The effect of the helix-like motif sequence on the permeability of peptide-cargo conjugates across MDCKII monolayers in a transwell assay. A. The permeability of peptide-5FAM conjugates with different arginine spacing in the alpha helix. The apical concentrations were 2.5 μM for the peptide-cargo conjugates and 10 μM for 5FAM. Helical wheel diagrams, assuming full helicity, show leucines in gray and arginines in purple. The arginine-to-leucine substitution significantly decreased P_app compared to CL-5FAM. P_app of the peptide-cargo conjugates was significantly decreased when the spacing between arginines was changed. Sample size n represents the number of transwell replicates: CL-5FAM (n=7), 5FAM (n=7), LRLRLR₈ (n=3), all other treatments (n=4). Data represent mean ± SD. *p<0.05, *** p<0.001 (One-way ANOVA with post-hoc Tukey HSD test). B. Measured permeability versus theoretical alpha helix hydrophobicity of CL-6TAMRA variants with single leucine substitutions to either tryptophan (W), tyrosine (Y), or valine (V). The position of the leucine substitution (shown in red in the helical wheel diagram) was chosen to maximize the theoretical hydrophobic moment. The dashed line represents P_app for 5(6)TAMRA. The apical concentrations were 2.5 μM for the peptide-cargo conjugates and 20 μM for 5(6)TAMRA. n=12 for each condition. Data represent mean ± SD. The partial correlation between the alpha helix hydrophobicity and P_app of peptide-cargo conjugates is not statistically significant when controlling for the hydrophobic moment (r=−0.23, p=0.12, Pearson’s partial correlation on individual measurements). C. The permeability of CL-6TAMRA peptide variants with different number of RLL repeats. The dashed line represents P_app for 5(6)TAMRA. The apical concentrations were 2.5 μM for the peptide-cargo conjugates and 20 μM for 5(6)TAMRA. The highest peptide-cargo conjugate permeability is achieved for two RLL repeats (i.e. CL peptide). CL-3 repeats (n=3), all other treatments (n=4). Data represent mean ± SD. ***p<0.001 (One-way ANOVA with post-hoc Tukey HSD test).

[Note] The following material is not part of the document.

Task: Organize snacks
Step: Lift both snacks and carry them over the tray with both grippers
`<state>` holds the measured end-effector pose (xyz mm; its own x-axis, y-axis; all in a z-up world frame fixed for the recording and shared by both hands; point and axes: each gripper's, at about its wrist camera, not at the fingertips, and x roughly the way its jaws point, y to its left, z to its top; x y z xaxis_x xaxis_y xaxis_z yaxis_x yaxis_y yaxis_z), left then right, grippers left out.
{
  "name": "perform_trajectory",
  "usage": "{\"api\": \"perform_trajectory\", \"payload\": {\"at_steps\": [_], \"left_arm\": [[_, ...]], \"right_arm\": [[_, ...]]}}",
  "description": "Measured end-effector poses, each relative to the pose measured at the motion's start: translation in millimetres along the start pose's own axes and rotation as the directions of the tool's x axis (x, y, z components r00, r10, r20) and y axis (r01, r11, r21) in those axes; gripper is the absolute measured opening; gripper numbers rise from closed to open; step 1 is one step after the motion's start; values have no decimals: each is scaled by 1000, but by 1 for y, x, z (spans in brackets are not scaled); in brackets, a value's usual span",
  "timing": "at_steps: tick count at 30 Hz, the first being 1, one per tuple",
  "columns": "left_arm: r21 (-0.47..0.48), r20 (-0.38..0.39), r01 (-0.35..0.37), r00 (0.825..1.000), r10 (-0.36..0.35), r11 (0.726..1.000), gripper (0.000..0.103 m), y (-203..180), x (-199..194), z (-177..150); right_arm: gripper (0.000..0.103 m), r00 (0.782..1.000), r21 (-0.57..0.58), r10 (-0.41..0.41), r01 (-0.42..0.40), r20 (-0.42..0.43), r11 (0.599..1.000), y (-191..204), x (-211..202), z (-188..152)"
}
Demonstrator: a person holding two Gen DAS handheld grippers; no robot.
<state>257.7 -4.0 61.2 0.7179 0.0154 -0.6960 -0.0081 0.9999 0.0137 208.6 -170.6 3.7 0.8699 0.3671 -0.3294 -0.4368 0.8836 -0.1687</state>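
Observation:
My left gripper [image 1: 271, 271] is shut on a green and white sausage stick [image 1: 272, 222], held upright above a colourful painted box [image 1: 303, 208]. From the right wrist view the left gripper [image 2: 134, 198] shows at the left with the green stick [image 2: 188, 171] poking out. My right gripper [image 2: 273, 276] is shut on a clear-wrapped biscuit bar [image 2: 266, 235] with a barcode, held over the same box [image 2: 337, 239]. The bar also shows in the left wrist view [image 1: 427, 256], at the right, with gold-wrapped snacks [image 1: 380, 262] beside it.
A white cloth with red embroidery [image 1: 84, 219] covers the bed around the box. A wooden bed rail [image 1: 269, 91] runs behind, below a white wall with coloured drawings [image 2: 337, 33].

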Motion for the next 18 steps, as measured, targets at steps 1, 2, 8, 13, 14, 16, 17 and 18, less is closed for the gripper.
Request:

Next, we explored the effect of arginine spacing in the helix-like motif on P_app. It was previously demonstrated that increasing the arginine density in the alpha helix can increase intracellular cargo delivery [39]. The spacing between the arginines in the helix-like motif changes the arginine density of the alpha helix. Furthermore, higher arginine density is reflected in higher calculated hydrophobic moment. For example, we synthesized the peptide RLLRLLLR with higher hydrophobic moment when compared to the original motif because it has three arginines distributed among two faces of the alpha helix; however, this modification did not increase P_app. A further increase in the arginine spacing (RLLLRLLLR) resulted in a hydrophobic moment similar to that of the CL peptide but a decrease in P_app (Fig. 4A). The RLLLRLLLR₈ peptide has a longer and more hydrophobic alpha helix that could affect transcellular cargo delivery. Decreasing the spacing between the arginines (LRLRLR) resulted in a random coil-like secondary structure and the lowest P_app (Fig. S11). This result is consistent with our finding that the secondary structure formation is important for high P_app (Fig. 3).

The sequence modifications of the RLLRLLR motif can result in changes in multiple physico-chemical parameters (e.g. hydrophobicity, hydrophobic moment, charge, % helicity). Both alpha helix hydrophobicity and hydrophobic moment are thought to affect the peptide binding to cell membranes and intracellular components [7, 37, 38, 40], and hence we next explored the effect of these parameters on transcellular transport. In particular, it has been proposed in the literature that the efficiency for membrane translocation depends on the hydrophobicity of the peptide. As a consequence, a very hydrophobic peptide will likely partition into the membrane and remain associated with the membrane, rather than translocate [37]. We therefore tested if changes in peptide hydrophobicity affect translocation efficienc y.

We synthesized a panel of peptides where a single leucine in the helix-like motif was replaced with either valine, tyrosine, or tryptophan (Fig. 4B). We chose the position of the leucine replacement that resulted in the highest calculated hydrophobic moment (RLLRLWR₈, RLLRLYR₈, RLLRVLR₈). This replacement resulted in changes in the calculated hydrophobicity and the hydrophobic moment, while keeping the charge, arginine density, and the length of the alpha helix constant. The results show that there is no statistically significant correlation between the calculated hydrophobicity and P_app and the hydrophobic moment and P_app, when controlling for the other variable (Fig. 4B, Fig. S12).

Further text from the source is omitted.